I have read a very interesting article by STRATFOR two weeks ago that was talking about the whole torture process, the morality involved and the utility it brings to intelligence gathering effort.
First of all, the hypothetic situation that: "Do you torture a man if you know he has the bomb that will come off in the next hour?" is a very, very, very restrint situation. If you do know that:
1) There is a bomb that will go off
2) The general area where it will explodes
3) Who knows about it
4) The time it will explode
You already won the intelligence war; your intelligence network worked perfectly. Torture will simply be a mean to quicken the inevitable. If you do have the time to deal with the guy, it's usually much more efficient to show the guy all that you know, and tell him that he will never leave his cell anyway.
But those kind of circumstances are not common. In the aftermath of 9/11, the USA Intelligence agencies panicked, because they were caught unaware. The general intelligence network had been on sleep duty since the end of the cold war, and weren't paying much attention to groups like Al-Qaeda. But when AQ striked, they realised that they had a new ennemy that they didn't understand. They didn't understand the motivations, their means nor their objective.
Everybody was afraid right after 9/11, and for good reasons. The lack of information about the ennemy and its capability (specially knowning that AQ was reknown for it's 1-2 attacks) forced USA and its allies to resort to... less than mighty means. Yes, torture. They needed to understand the workout of the islamic terrorist organisations, and they did. The counter-terrorism effort is now much, much, much more efficient at dealing against those organisations, because we understand them a lot more now.

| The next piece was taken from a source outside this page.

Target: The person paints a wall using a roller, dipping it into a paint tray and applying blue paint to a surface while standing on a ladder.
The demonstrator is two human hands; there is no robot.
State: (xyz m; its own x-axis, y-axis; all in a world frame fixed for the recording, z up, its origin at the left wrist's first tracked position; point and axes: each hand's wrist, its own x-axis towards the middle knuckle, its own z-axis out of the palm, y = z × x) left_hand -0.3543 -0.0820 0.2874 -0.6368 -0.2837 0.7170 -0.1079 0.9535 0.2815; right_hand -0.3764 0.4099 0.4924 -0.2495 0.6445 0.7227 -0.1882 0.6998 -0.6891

But in the meanwhile, torture passed from an emergency measure to a regular routine. It has became common place for U.S. intelligence agencies to resort to these means to gather information. And we aren't talking about life-or-death intelligence, we are talking about basic intelligence gathering. There are much more efficient (both in term of the quality of the information, and the PR involved) ways of using prisoners when you are doing routine interrogation.
So, am I in favor of banning torture for our intelligence missions? No. Nor I am in favor of banning nuclear weapons. It's a tool that has its uses, both in the extreme measures and as a dissuasive when you get into "intensive" interrogation. You can use it as a treath. But same than nuclear weapons, it should not be the norm. It should be exceptional. In times of pure crisis or when time is the essence - but then again, if you know the points 1, 2, 3 and 4 of what I wrote up-there, you have a pretty good intel network, don't you think?
To torture effeciently, you need to know who knows.